Après avoir réduit l'île de Noirmoutier, et y commandant en chef au nom de MONSIEUR, régent du royaume, je déclare, Messieurs, que, si vous ne vous rendez pas à mon ordre, je vais chez vous vous y contraindre par la force armée. En conséquence je vous invite et ordonne, aussitôt la présente reçue, de faire flotter le drapeau blanc sur le lieu le plus élevé de votre île, et de me donner en Noirmoutier trois têtes des plus notables de l'endroit pour otages et gage de votre fidélité, et cela au 26, au plus tard, de ce mois ; sans quoi craignez les suites de mon voyage. Votre conduite décidera du sort de votre île. Je vous demande, Messieurs, avec vos otages, un acte authentique, signé des principaux habitants, de la réddition.
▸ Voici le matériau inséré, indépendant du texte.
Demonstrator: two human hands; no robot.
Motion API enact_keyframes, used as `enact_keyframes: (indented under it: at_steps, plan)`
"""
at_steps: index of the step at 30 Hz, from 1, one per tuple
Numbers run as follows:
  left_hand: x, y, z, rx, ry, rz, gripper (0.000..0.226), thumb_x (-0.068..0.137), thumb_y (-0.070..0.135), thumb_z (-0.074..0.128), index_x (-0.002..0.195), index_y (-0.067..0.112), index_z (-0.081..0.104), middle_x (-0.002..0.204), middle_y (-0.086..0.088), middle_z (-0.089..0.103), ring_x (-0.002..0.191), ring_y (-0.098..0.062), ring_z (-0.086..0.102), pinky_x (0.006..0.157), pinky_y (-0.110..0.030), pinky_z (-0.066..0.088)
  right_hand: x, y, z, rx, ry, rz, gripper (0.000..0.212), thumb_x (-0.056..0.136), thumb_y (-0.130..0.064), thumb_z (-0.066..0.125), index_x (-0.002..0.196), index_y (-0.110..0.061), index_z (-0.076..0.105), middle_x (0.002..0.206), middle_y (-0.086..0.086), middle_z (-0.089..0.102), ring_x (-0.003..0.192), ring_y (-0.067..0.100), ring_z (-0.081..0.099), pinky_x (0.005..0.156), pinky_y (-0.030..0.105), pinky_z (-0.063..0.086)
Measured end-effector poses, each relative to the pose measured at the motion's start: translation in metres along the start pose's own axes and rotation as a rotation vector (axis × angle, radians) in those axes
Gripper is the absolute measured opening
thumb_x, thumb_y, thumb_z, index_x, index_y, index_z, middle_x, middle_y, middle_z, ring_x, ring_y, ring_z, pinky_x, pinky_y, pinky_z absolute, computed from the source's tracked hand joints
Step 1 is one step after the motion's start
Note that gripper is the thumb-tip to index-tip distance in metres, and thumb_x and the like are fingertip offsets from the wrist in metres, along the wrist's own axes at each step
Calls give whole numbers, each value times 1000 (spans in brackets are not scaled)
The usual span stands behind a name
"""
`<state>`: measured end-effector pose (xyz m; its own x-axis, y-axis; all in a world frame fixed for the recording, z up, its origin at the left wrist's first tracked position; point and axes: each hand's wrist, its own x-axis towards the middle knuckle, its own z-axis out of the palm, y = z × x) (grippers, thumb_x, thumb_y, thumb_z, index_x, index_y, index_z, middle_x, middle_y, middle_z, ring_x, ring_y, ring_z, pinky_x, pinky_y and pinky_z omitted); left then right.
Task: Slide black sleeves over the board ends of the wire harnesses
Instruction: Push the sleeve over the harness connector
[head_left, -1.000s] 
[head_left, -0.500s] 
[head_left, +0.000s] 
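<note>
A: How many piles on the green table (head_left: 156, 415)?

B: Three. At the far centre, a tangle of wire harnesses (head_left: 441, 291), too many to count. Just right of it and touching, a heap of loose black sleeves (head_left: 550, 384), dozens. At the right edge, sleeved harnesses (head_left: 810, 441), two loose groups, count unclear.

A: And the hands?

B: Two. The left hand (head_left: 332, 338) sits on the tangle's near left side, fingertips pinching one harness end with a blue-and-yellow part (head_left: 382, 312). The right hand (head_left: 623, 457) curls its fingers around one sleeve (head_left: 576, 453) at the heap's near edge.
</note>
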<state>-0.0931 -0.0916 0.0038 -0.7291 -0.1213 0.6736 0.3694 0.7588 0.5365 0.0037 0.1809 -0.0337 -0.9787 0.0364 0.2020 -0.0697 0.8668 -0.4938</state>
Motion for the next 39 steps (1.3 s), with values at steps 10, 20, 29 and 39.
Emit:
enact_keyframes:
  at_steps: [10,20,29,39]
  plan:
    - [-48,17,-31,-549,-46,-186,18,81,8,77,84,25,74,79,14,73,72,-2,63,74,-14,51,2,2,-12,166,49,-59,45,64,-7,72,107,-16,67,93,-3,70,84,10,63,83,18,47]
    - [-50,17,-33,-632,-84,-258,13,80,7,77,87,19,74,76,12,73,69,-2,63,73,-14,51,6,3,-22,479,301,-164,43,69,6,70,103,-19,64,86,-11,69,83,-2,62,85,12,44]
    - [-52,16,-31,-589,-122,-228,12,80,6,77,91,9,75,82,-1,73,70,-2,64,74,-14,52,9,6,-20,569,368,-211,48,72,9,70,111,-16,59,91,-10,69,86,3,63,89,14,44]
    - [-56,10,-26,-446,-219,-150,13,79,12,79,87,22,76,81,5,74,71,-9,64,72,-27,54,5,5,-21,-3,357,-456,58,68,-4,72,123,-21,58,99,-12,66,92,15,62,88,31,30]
Si, comme je l'espère, vous vous rendez obéissants, je vous donne ma parole d'honneur que vous et vos propriétés seront respectés. Je vous donnerai un commandant qui veillera à votre sûreté, et vous prouvera qu'eklle est l'intention des partisans du roi. La paix, Messieurs, est notre voeu ; trouvant la paix, sous serez heureux.

J'ai l'honneur d'être, Messieurs, votre très-humble et très-obéissant serviteur.

Le Chevalier GUERRY DE LA FORTINIERE,

Commandant pour le Roi à Noirmoutier."

Les braves habitants de l'île Dieu attendirent l'exécution des menaces de Guerry, qui n'eut pas le temps d'aller les attaquer.